I left school intent on being a doctor. I had a place at UCL medical school in London, and started there in September 2009. I think probably deep down I knew I wanted to do it for the wrong reasons - I had been good at science, knew medicine was a high-status, high-paying career route, and that people would be proud of me. The thought of the actual day-to-day of being a doctor filled me with unease even before I started, but I mostly told myself that at some point over the next six years, I'd get to grips with it.
A few months in, it became apparent that I had made a mistake. I did not enjoy basically anything about the course, and I knew that these first two years would be the ones I was most suited to, as they were mostly pure science. I dropped out in January 2010, with no clear idea of what to do next.
I did quite enjoy London though, and while I left in May 2010 to return home, I knew I wanted to return there somehow at some point.
In the four months between dropping out of Medicine in January, and leaving London in May, there was a lot of hanging around feeling quite sorry for myself, with not much purpose - especially when it became clear that it would be eighteen months before I could start a new course.
Desperate for any kind of project that would give me a sense of working towards something, I decided to get back into coding - something I'd let slip away a little over the past year or two. I picked up a 'Guide to programming with Python' - a language I'd never heard of - and slipped back into it. By and large, I've never slipped back out since then, and Python remains the language I do most of my work in.
I ended up doing the International Baccalaureate at the end of School, which my school offered as an alternative to A-Levels.
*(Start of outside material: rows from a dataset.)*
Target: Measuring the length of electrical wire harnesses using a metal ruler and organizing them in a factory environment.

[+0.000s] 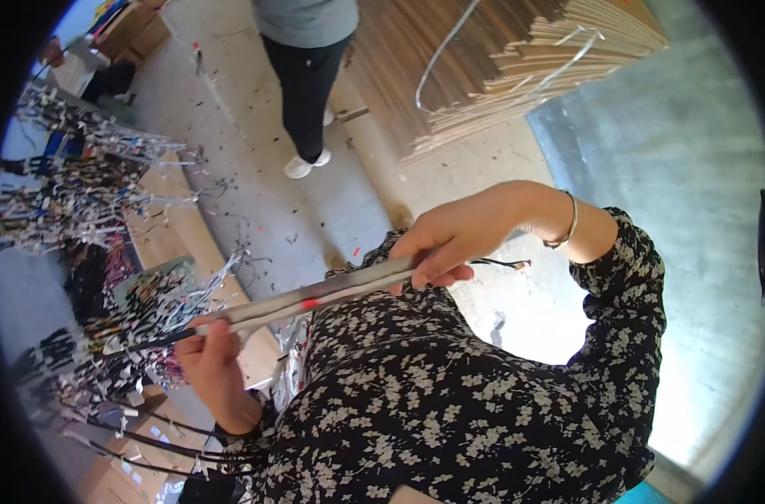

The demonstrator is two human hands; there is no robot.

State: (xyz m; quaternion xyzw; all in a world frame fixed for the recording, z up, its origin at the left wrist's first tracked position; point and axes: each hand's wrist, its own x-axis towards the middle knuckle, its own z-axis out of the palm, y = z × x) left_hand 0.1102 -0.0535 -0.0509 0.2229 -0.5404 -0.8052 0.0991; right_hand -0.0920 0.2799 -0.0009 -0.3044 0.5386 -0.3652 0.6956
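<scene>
A long cable bundle (336, 290) in a pale grey, flat-looking wrap with a small red mark is stretched in front of my chest. My left hand (213, 361) pinches its left end, where a black cable (168, 338) comes out. At the other end my right hand (454, 239) grips the wrap from above, thumb and fingers closed round it. Thin dark wires with bare-looking tips (513, 265) stick out past the right fingers. The bundle slants upward to the right, and its back is hidden from me.
Many cables with white tags (89, 193) hang in dense bunches at the left, beside a wooden board (177, 218). Stacked flat cardboard (500, 76) lies at the back. A person in dark trousers (303, 92) stands ahead; another person (110, 80) is at far left. Cardboard boxes (118, 470) sit lower left.
</scene>
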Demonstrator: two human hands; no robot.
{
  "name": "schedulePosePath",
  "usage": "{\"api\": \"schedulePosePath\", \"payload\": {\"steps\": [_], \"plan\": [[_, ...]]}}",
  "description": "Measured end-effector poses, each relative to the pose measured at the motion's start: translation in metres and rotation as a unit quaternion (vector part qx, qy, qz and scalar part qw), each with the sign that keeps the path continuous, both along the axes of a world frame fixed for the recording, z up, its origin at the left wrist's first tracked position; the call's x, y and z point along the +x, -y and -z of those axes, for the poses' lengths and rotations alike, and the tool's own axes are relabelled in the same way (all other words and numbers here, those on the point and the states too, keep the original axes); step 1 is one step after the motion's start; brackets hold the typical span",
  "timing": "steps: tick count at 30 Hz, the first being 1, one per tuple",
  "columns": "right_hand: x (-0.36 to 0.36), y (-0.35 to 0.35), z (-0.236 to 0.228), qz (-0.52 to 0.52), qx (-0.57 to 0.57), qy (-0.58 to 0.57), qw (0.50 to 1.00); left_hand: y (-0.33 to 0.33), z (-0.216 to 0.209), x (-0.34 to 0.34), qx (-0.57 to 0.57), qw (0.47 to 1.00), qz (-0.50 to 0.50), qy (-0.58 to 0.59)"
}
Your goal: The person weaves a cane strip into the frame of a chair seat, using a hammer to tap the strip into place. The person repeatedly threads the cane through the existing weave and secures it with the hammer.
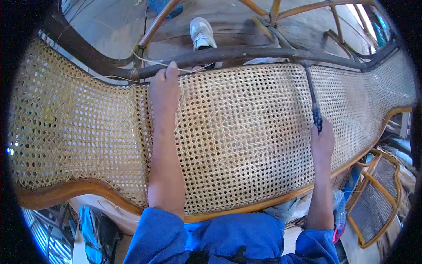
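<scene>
A long panel of woven cane webbing (pixel 246 132) spans a curved rattan frame in front of me. My left hand (pixel 166 86) is closed at the panel's far edge, by the dark far rail (pixel 228 53). A thin, pale cane strand (pixel 147 60) runs to its thumb and emerges on the other side; the fingertips are partly hidden. My right hand (pixel 323 136) grips the dark handle of a screwdriver-like tool (pixel 317 116). Its long, thin shaft points away from me across the webbing, with the tip at the far rail.
An orange-brown rattan rail (pixel 259 204) borders the near side. Rattan legs and braces (pixel 156 24) rise beyond the far rail, where a white shoe (pixel 202 33) shows. A smaller cane-panelled rattan frame (pixel 376 198) lies at the right. A turquoise-and-black item (pixel 91 235) is at lower left.
</scene>
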State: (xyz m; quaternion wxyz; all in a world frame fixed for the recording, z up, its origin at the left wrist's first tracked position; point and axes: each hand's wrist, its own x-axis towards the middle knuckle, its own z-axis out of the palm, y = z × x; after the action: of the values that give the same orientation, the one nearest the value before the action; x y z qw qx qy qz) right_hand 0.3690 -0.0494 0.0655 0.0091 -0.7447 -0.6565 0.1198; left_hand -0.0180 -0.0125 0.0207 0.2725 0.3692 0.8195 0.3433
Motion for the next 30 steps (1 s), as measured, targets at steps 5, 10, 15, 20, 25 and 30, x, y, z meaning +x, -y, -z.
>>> {"api": "schedulePosePath", "payload": {"steps": [5, 10, 15, 20, 25, 30], "plan": [[0.003, -0.009, 0.011, -0.024, 0.012, 0.022, 0.999, 0.021, -0.004, 0.007, 0.032, 0.912, -0.075, 0.402], [-0.023, -0.025, -0.006, -0.102, 0.148, -0.054, 0.982, 0.041, -0.018, 0.069, 0.075, 0.572, 0.016, 0.817], [-0.082, -0.006, -0.025, -0.08, 0.133, -0.288, 0.945, 0.056, -0.016, 0.1, 0.111, 0.41, 0.042, 0.904], [-0.129, 0.018, -0.028, -0.08, 0.079, -0.387, 0.915, 0.062, -0.021, 0.108, 0.118, 0.385, 0.024, 0.915], [-0.154, 0.026, -0.021, -0.166, 0.11, -0.292, 0.935, 0.06, -0.035, 0.114, 0.113, 0.451, -0.044, 0.884], [-0.15, 0.019, -0.013, -0.031, 0.032, -0.512, 0.858, 0.061, -0.026, 0.109, 0.125, 0.463, -0.018, 0.877]]}}
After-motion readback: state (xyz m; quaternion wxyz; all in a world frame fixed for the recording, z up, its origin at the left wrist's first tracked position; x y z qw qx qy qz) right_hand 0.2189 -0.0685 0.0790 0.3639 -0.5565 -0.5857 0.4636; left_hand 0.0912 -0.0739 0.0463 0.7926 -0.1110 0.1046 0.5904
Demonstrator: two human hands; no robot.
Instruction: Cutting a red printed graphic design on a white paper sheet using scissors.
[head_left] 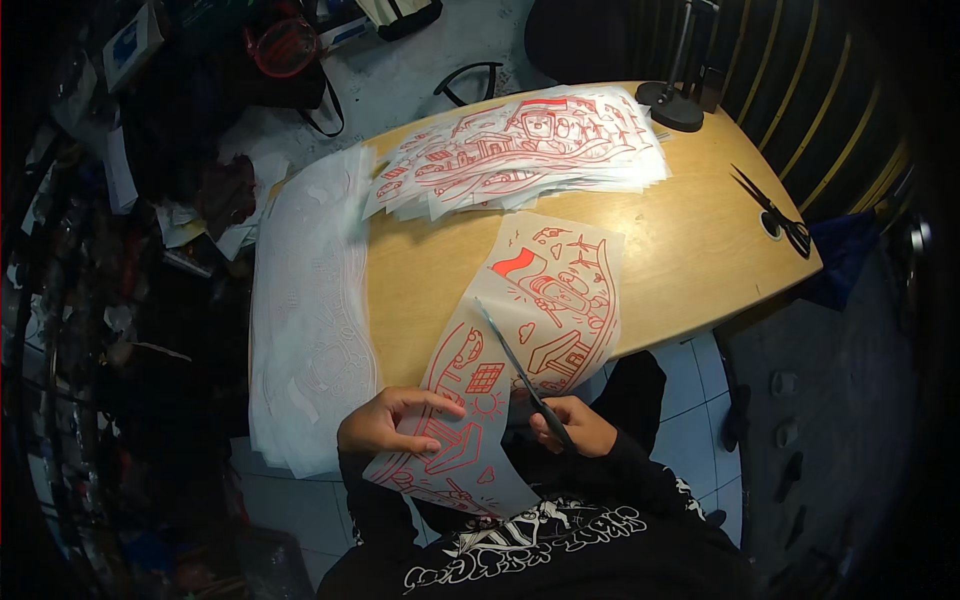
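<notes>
A translucent sheet printed with red line drawings (545,300) lies partly on the table and hangs over its near edge above my lap. My left hand (400,422) grips its left side, the thumb and fingers lying over the printed surface. In my right hand (580,425) is a pair of dark-handled scissors (517,366), gripped by the handles. The long blades point up and to the left across the middle of the sheet. Whether the blades are apart is too fine to make out.
On the wooden table (690,250), a pile of red-printed sheets (520,150) lies at the far side and a stack of pale sheets (310,320) at the left. Another pair of black scissors (780,220) rests at the right, below a dark stand base (670,106).
</notes>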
I was pretty set on going to medical school at this point (the coding was just a hobby, and one I had less time for by these last two years). It was exhausting, but really rewarding.
To this day, I have more stress dreams about the IB exams than anything I've done more recently.
Learning to Code
I also learned some Java, and some VBA around this time. An odd cocktail of languages to start out with, but I learned a huge amount from them.